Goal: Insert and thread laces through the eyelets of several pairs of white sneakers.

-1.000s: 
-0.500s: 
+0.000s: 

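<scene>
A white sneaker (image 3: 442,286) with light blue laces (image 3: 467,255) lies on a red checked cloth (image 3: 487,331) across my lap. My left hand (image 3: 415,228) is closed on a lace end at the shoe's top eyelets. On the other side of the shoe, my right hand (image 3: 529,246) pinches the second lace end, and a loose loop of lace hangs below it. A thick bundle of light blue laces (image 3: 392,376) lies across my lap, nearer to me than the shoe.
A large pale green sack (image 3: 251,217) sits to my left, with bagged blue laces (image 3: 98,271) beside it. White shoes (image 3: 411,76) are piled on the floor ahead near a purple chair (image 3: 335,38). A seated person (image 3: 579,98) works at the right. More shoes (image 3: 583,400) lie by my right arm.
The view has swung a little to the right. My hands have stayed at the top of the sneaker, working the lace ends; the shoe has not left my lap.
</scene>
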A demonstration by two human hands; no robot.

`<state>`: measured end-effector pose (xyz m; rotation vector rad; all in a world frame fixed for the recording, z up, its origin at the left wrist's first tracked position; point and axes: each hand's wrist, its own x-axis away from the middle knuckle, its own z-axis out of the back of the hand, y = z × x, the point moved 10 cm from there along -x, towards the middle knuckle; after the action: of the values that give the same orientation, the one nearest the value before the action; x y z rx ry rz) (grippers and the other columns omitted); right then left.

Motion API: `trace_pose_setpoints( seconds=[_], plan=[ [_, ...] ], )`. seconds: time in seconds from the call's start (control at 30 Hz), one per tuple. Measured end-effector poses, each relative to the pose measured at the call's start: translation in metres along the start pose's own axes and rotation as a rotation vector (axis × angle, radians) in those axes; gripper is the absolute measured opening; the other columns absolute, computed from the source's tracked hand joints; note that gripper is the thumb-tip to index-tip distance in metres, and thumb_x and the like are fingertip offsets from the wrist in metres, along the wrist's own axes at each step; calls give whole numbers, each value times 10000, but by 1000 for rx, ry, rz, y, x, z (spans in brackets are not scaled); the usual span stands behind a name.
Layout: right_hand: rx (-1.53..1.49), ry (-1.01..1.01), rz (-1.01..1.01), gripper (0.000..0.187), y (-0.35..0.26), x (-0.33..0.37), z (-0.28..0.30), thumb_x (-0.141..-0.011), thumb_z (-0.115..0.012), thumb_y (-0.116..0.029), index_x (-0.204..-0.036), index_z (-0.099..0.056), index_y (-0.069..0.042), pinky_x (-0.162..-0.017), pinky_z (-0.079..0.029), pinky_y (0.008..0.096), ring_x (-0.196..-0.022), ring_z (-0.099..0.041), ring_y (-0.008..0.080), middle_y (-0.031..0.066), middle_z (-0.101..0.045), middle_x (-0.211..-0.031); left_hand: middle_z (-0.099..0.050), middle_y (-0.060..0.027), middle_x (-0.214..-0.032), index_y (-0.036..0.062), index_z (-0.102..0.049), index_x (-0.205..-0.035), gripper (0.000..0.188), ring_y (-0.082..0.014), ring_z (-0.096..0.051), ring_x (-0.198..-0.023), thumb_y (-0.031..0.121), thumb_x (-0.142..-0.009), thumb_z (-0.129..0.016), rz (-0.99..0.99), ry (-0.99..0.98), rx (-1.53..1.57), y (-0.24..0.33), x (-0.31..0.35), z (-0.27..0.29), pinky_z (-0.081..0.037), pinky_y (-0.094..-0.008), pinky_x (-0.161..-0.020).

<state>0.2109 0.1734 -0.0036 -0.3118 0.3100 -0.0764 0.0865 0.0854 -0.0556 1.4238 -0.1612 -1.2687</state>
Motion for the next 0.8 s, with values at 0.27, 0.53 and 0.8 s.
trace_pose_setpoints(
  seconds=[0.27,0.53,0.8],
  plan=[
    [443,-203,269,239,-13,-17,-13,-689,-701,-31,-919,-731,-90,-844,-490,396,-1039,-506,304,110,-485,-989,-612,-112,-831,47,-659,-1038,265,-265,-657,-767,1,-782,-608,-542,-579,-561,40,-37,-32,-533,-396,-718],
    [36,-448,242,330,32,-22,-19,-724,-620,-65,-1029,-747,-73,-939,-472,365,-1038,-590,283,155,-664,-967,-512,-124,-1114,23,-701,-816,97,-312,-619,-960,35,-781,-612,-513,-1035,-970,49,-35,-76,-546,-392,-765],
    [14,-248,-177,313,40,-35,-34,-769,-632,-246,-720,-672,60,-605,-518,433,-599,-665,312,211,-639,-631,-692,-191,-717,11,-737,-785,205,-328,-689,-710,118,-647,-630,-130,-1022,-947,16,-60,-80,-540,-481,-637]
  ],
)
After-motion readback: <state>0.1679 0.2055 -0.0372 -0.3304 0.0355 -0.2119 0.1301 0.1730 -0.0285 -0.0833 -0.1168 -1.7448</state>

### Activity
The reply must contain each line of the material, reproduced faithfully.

### Solution for this task
Goal: Insert and thread laces through the eyelets of several pairs of white sneakers.

-1.000s: 
-0.500s: 
+0.000s: 

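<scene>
A white sneaker (image 3: 442,286) with light blue laces (image 3: 467,255) lies on a red checked cloth (image 3: 487,331) across my lap. My left hand (image 3: 415,228) is closed on a lace end at the shoe's top eyelets. On the other side of the shoe, my right hand (image 3: 529,246) pinches the second lace end, and a loose loop of lace hangs below it. A thick bundle of light blue laces (image 3: 392,376) lies across my lap, nearer to me than the shoe.
A large pale green sack (image 3: 251,217) sits to my left, with bagged blue laces (image 3: 98,271) beside it. White shoes (image 3: 411,76) are piled on the floor ahead near a purple chair (image 3: 335,38). A seated person (image 3: 579,98) works at the right. More shoes (image 3: 583,400) lie by my right arm.
The view has swung a little to the right. My hands have stayed at the top of the sneaker, working the lace ends; the shoe has not left my lap.
</scene>
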A demonstration by two human hands; no robot.

`<state>`: measured end-effector pose (xyz m; rotation vector rad; all in a world frame fixed for the recording, z up, its origin at the left wrist's first tracked position; point and axes: each hand's wrist, its own x-axis away from the middle knuckle, its own z-axis out of the back of the hand, y = z × x, the point moved 10 cm from there along -x, towards the middle knuckle; after the action: of the values that give the same orientation, the one nearest the value before the action; x y z rx ry rz) (grippers and the other columns omitted); right then left.

Motion API: `trace_pose_setpoints( seconds=[_], plan=[ [_, ...] ], )`. seconds: time in seconds from the call's start (control at 30 Hz), one per tuple. Measured end-effector poses, each relative to the pose measured at the call's start: translation in metres along the start pose's own axes and rotation as a rotation vector (axis × angle, radians) in those axes; gripper is the absolute measured opening; the other columns absolute, computed from the source's tracked hand joints; note that gripper is the thumb-tip to index-tip distance in metres, and thumb_x and the like are fingertip offsets from the wrist in metres, along the wrist's own axes at each step; calls give whole numbers, each value times 10000, but by 1000 for rx, ry, rz, y, x, z (spans in brackets are not scaled); the usual span stands behind a name.
Layout: right_hand: rx (-1.53..1.49), ry (-1.01..1.01), rz (-1.01..1.01), gripper (0.000..0.187), y (-0.35..0.26), x (-0.33..0.37), z (-0.28..0.30), thumb_x (-0.141..-0.011), thumb_z (-0.115..0.012), thumb_y (-0.116..0.029), index_x (-0.204..-0.036), index_z (-0.099..0.056), index_y (-0.069..0.042), pinky_x (-0.162..-0.017), pinky_z (-0.079..0.029), pinky_y (0.008..0.096), ring_x (-0.196..-0.022), ring_z (-0.099..0.041), ring_y (-0.008..0.080), middle_y (-0.031..0.066), middle_z (-0.101..0.045), middle_x (-0.211..-0.031); left_hand: middle_z (-0.099..0.050), middle_y (-0.060..0.027), middle_x (-0.214..-0.032), index_y (-0.036..0.062), index_z (-0.102..0.049), index_x (-0.205..-0.035), gripper (0.000..0.188), ring_y (-0.082..0.014), ring_z (-0.096..0.051), ring_x (-0.198..-0.023), thumb_y (-0.031..0.121), thumb_x (-0.142..-0.009), thumb_z (-0.129..0.016), rz (-0.99..0.99), ry (-0.99..0.98), rx (-1.53..1.57), y (-0.24..0.33), x (-0.31..0.35), z (-0.27..0.29), pinky_z (-0.081..0.037), pinky_y (-0.094..-0.008), pinky_x (-0.161..-0.020).

<state>0.2109 0.1734 -0.0036 -0.3118 0.3100 -0.0764 0.0865 0.0854 -0.0556 1.4238 -0.1612 -1.2687</state>
Motion for the next 0.8 s, with values at 0.27, 0.53 and 0.8 s.
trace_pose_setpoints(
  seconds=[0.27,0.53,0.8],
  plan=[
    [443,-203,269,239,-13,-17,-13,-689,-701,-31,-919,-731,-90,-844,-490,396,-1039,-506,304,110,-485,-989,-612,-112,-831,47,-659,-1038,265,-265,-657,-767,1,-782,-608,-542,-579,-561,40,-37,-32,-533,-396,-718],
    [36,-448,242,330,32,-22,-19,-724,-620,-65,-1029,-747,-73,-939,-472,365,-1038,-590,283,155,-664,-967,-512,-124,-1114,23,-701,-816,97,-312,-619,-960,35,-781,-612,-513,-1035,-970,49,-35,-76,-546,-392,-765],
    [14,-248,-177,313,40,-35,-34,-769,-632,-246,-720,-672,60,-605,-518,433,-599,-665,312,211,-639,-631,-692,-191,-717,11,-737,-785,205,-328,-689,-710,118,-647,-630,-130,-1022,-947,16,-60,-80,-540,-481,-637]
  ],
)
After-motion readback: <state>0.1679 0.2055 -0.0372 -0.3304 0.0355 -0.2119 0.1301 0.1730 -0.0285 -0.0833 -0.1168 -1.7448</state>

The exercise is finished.